** ABOUT THIS TASK **
A faithful repeat of all the records, with no image kept, is the required answer.

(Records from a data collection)
* * *

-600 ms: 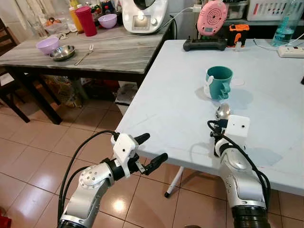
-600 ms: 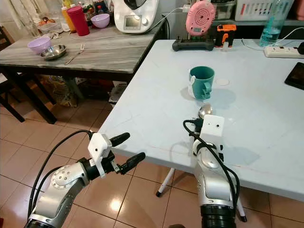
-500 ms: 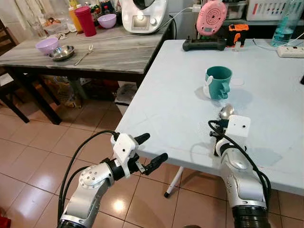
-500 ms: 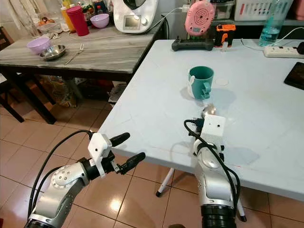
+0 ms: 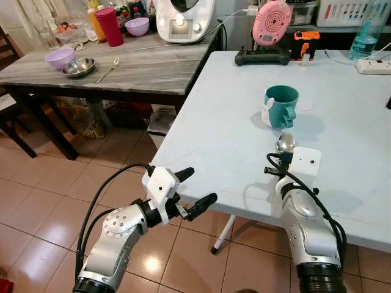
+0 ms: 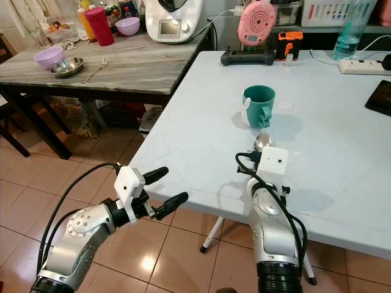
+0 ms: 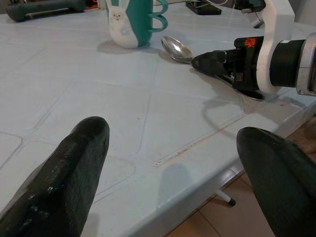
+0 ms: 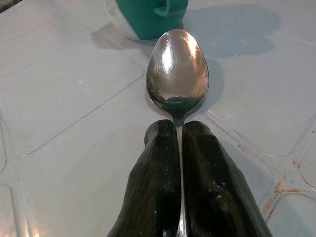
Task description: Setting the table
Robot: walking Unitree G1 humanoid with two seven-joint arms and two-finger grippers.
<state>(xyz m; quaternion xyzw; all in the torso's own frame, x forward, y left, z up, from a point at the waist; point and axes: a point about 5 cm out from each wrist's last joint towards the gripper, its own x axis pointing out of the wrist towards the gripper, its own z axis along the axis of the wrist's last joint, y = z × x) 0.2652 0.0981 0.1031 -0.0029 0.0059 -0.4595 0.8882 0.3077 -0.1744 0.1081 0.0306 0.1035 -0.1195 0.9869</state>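
Note:
A teal mug (image 5: 281,105) with a white rabbit figure stands upright on the white table (image 5: 214,134). Just in front of the mug, a metal spoon (image 8: 177,71) has its bowl pointing at it. My right gripper (image 8: 177,131) is shut on the spoon's handle, low over the table near the front edge. The spoon's bowl (image 5: 285,142) peeks out past the white wrist block. My left gripper (image 5: 199,185) is open and holds nothing, hovering off the table's front left corner, level with its edge. The left wrist view looks across the tabletop at the mug (image 7: 131,22) and spoon (image 7: 177,49).
A dark wooden table (image 5: 146,70) at the left carries purple bowls, a steel bowl (image 5: 79,67), a fork (image 5: 109,69), a red cup and a kitchen machine. At the white table's far side are a pink device (image 5: 271,23), a power strip and a bottle. Tiled floor lies below.
The right gripper with the spoon swayed slightly to the right and came back. The left gripper rose a little toward the table edge.

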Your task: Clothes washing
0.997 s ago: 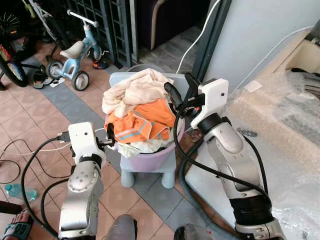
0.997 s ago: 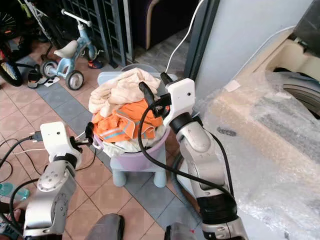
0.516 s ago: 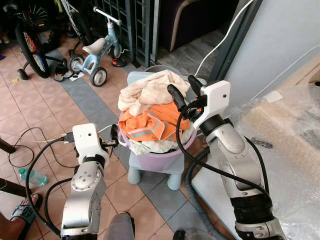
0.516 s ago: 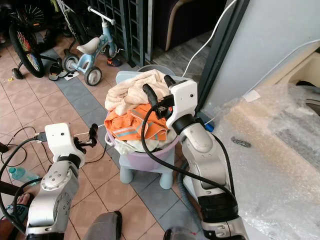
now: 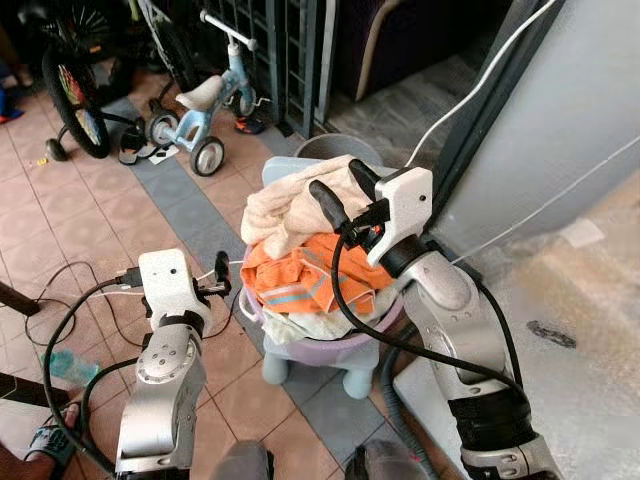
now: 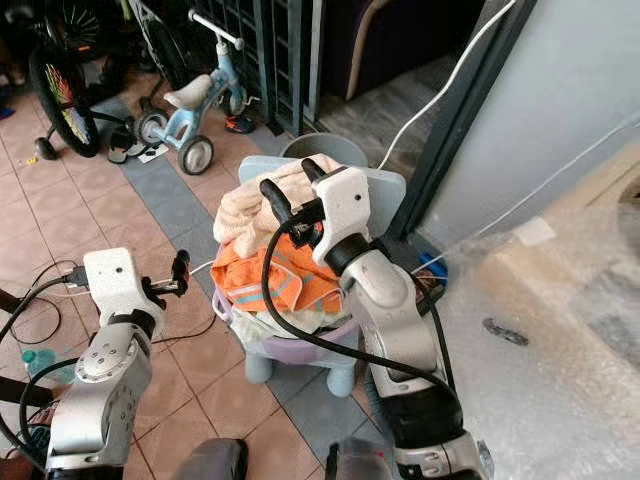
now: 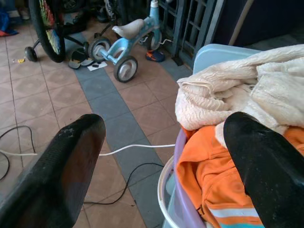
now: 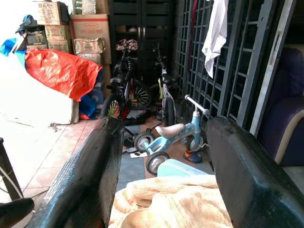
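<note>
No legible text, label or number anywhere

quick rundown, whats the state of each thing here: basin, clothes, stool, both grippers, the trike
purple basin: heaped past its rim, standing on the stool
cream garment: crumpled on top of the pile
orange garment: bunched under the cream one, draped toward the rim
blue stool: upright on the tiled floor
left gripper: open, at the basin's rim
right gripper: open, above the pile
blue tricycle: upright, parked by the black grille

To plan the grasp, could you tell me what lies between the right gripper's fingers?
In the right wrist view, the cream towel topping the laundry pile lies below the open right gripper.
</note>
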Tool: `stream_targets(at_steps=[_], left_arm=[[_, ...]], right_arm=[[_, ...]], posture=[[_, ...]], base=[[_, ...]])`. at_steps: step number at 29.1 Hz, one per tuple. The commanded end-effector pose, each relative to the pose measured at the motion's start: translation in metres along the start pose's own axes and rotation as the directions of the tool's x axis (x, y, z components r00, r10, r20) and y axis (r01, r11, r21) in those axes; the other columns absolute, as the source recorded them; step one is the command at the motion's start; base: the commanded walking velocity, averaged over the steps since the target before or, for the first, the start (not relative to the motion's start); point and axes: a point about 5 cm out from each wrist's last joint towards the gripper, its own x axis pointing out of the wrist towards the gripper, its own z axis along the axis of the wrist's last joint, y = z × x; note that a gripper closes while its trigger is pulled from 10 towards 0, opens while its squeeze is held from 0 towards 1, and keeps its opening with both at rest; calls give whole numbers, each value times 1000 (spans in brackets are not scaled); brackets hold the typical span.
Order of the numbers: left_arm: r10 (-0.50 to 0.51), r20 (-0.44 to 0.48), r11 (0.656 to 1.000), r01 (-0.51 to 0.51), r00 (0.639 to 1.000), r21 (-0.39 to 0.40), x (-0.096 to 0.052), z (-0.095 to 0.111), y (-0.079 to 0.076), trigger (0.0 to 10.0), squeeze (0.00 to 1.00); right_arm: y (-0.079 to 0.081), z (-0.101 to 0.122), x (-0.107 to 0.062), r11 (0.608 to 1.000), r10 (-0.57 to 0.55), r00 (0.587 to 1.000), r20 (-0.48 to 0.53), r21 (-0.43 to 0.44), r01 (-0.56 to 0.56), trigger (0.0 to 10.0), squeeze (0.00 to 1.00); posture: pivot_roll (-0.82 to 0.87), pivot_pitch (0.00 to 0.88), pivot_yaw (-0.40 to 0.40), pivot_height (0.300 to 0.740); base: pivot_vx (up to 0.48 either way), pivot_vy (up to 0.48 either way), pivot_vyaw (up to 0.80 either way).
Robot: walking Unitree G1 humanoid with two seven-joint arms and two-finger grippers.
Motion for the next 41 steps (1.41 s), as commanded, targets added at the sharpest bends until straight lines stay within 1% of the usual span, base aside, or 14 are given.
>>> stream_targets(at_steps=[1,9,18,20,25,28,31,33,34,35,36,37,39,41], left_arm=[[32,-21,999,-33,999,-11,-2,-4,5,10000,0],[38,-36,999,-38,999,-12,-1,-5,5,10000,0],[41,-36,999,-41,999,5,2,-3,7,10000,0],[39,-32,999,-39,999,12,2,-3,8,10000,0],[36,-27,999,-35,999,19,0,-4,10,10000,0],[20,-27,1000,-20,999,22,1,-3,8,10000,0],[-3,-21,999,4,1000,35,2,-1,7,10000,0],[-7,-21,999,8,1000,39,1,0,8,10000,0],[-16,0,999,16,1000,52,0,2,10,10000,0],[-19,6,998,19,1000,56,-1,2,10,10000,0],[-9,9,999,8,1000,54,-2,2,12,10000,0],[-9,9,999,8,1000,54,-2,2,12,10000,0],[-3,23,999,2,1000,45,-4,1,14,10000,0],[5,44,998,-8,999,55,-4,1,16,10000,0]], right_arm=[[2,0,2,1000,0,1000,1,14,0,10000,0],[1,-4,6,1000,9,1000,-21,2,-9,10000,0],[6,-14,6,1000,1,998,-56,8,0,10000,0],[4,-17,4,1000,-17,997,-70,-14,16,10000,0],[-19,-35,-15,982,-168,976,-137,-104,155,10000,0],[-32,-42,-26,963,-264,950,-167,-103,249,10000,0],[-39,-45,-30,944,-323,928,-185,-133,302,10000,0],[-44,-47,-33,924,-379,902,-207,-142,356,10000,0],[-47,-47,-36,912,-405,892,-202,-157,379,10000,0],[-47,-46,-37,911,-407,892,-198,-161,380,10000,0],[-51,-46,-41,886,-457,869,-191,-183,426,10000,0],[-51,-46,-41,886,-457,869,-191,-183,426,10000,0],[-55,-49,-49,848,-518,836,-183,-233,475,10000,0],[-55,-51,-55,836,-541,822,-179,-227,500,10000,0]], posture=[[106,105,-56,740],[106,114,-53,740],[111,110,-40,740],[112,109,-38,740],[116,111,-32,740],[124,118,-20,740],[129,121,-8,740],[124,126,-2,740],[113,137,-3,740],[113,137,-3,740],[116,128,-2,740],[116,128,-2,740],[106,122,-1,740],[101,113,-1,740]], base=[[0,0,0],[0,0,0],[0,456,0],[0,446,0],[0,263,0],[0,0,0],[0,0,0],[0,0,0],[0,0,0],[0,0,0],[0,0,0],[0,0,0],[0,0,0],[0,0,0]])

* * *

** REPLY TO THE TASK **
-600 ms: 
-600 ms: 
-500 ms: 
-500 ms: 
+0 ms: 
+0 ms: 
+0 ms: 
+0 ms: 
Task description: Setting the table
Robot: walking Unitree G1 humanoid with two seven-joint arms and two-finger grippers.
<state>(xyz m; quaternion xyzw; all in the torso's own frame, x forward, y left, z up, from a point at the waist; point and axes: a point about 5 cm out from each wrist's last joint towards the gripper, its own x axis pointing out of the wrist towards the gripper, its own z axis along the axis of the wrist's last joint, y = z × x) 0.2652 0.0981 0.1031 -0.0029 0.0059 -0.4595 0.8882 0.3077 -0.1744 0.1081 0.0306 0.1035 -0.1195 0.9869</state>
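Note:
A teal mug (image 5: 281,105) with a white rabbit figure stands upright on the white table (image 5: 214,134). Just in front of the mug, a metal spoon (image 8: 177,71) has its bowl pointing at it. My right gripper (image 8: 177,131) is shut on the spoon's handle, low over the table near the front edge. The spoon's bowl (image 5: 285,142) peeks out past the white wrist block. My left gripper (image 5: 199,185) is open and holds nothing, hovering off the table's front left corner, level with its edge. The left wrist view looks across the tabletop at the mug (image 7: 131,22) and spoon (image 7: 177,49).
A dark wooden table (image 5: 146,70) at the left carries purple bowls, a steel bowl (image 5: 79,67), a fork (image 5: 109,69), a red cup and a kitchen machine. At the white table's far side are a pink device (image 5: 271,23), a power strip and a bottle. Tiled floor lies below.
The right gripper with the spoon swayed slightly to the right and came back. The left gripper rose a little toward the table edge.
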
Your task: Clothes washing
0.997 s ago: 
0.997 s ago: 
0.516 s ago: 
0.516 s ago: 
now: 
now: 
now: 
now: 
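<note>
No legible text, label or number anywhere

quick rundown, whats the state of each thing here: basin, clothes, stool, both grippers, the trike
purple basin: heaped past its rim, standing on the stool
cream garment: crumpled on top of the pile
orange garment: bunched under the cream one, draped toward the rim
blue stool: upright on the tiled floor
left gripper: open, at the basin's rim
right gripper: open, above the pile
blue tricycle: upright, parked by the black grille

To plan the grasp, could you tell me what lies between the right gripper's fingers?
In the right wrist view, the cream towel topping the laundry pile lies below the open right gripper.
</note>
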Tool: `stream_targets(at_steps=[_], left_arm=[[_, ...]], right_arm=[[_, ...]], posture=[[_, ...]], base=[[_, ...]])`. at_steps: step number at 29.1 Hz, one per tuple. The commanded end-effector pose, each relative to the pose measured at the motion's start: translation in metres along the start pose's own axes and rotation as the directions of the tool's x axis (x, y, z components r00, r10, r20) and y axis (r01, r11, r21) in those axes; the other columns absolute, as the source recorded them; step one is the command at the motion's start; base: the commanded walking velocity, averaged over the steps since the target before or, for the first, the start (not relative to the motion's start); point and axes: a point about 5 cm out from each wrist's last joint towards the gripper, its own x axis pointing out of the wrist towards the gripper, its own z axis along the axis of the wrist's last joint, y = z × x; note that a gripper closes while its trigger is pulled from 10 towards 0, opens while its squeeze is held from 0 towards 1, and keeps its opening with both at rest; calls give whole numbers, each value times 1000 (spans in brackets are not scaled); brackets hold the typical span.
Order of the numbers: left_arm: r10 (-0.50 to 0.51), r20 (-0.44 to 0.48), r11 (0.656 to 1.000), r01 (-0.51 to 0.51), r00 (0.639 to 1.000), r21 (-0.39 to 0.40), x (-0.096 to 0.052), z (-0.095 to 0.111), y (-0.079 to 0.076), trigger (0.0 to 10.0), squeeze (0.00 to 1.00); right_arm: y (-0.079 to 0.081), z (-0.101 to 0.122), x (-0.107 to 0.062), r11 (0.608 to 1.000), r10 (-0.57 to 0.55), r00 (0.587 to 1.000), r20 (-0.48 to 0.53), r21 (-0.43 to 0.44), r01 (-0.56 to 0.56), trigger (0.0 to 10.0), squeeze (0.00 to 1.00); posture: pivot_roll (-0.82 to 0.87), pivot_pitch (0.00 to 0.88), pivot_yaw (-0.40 to 0.40), pivot_height (0.300 to 0.740); base: pivot_vx (up to 0.48 either way), pivot_vy (up to 0.48 either way), pivot_vyaw (up to 0.80 either way).
Robot: walking Unitree G1 humanoid with two seven-joint arms and two-finger grippers.
Motion for the next 41 steps (1.41 s), as commanded, targets added at the sharpest bends until straight lines stay within 1% of the usual span, base aside, or 14 are given.
>>> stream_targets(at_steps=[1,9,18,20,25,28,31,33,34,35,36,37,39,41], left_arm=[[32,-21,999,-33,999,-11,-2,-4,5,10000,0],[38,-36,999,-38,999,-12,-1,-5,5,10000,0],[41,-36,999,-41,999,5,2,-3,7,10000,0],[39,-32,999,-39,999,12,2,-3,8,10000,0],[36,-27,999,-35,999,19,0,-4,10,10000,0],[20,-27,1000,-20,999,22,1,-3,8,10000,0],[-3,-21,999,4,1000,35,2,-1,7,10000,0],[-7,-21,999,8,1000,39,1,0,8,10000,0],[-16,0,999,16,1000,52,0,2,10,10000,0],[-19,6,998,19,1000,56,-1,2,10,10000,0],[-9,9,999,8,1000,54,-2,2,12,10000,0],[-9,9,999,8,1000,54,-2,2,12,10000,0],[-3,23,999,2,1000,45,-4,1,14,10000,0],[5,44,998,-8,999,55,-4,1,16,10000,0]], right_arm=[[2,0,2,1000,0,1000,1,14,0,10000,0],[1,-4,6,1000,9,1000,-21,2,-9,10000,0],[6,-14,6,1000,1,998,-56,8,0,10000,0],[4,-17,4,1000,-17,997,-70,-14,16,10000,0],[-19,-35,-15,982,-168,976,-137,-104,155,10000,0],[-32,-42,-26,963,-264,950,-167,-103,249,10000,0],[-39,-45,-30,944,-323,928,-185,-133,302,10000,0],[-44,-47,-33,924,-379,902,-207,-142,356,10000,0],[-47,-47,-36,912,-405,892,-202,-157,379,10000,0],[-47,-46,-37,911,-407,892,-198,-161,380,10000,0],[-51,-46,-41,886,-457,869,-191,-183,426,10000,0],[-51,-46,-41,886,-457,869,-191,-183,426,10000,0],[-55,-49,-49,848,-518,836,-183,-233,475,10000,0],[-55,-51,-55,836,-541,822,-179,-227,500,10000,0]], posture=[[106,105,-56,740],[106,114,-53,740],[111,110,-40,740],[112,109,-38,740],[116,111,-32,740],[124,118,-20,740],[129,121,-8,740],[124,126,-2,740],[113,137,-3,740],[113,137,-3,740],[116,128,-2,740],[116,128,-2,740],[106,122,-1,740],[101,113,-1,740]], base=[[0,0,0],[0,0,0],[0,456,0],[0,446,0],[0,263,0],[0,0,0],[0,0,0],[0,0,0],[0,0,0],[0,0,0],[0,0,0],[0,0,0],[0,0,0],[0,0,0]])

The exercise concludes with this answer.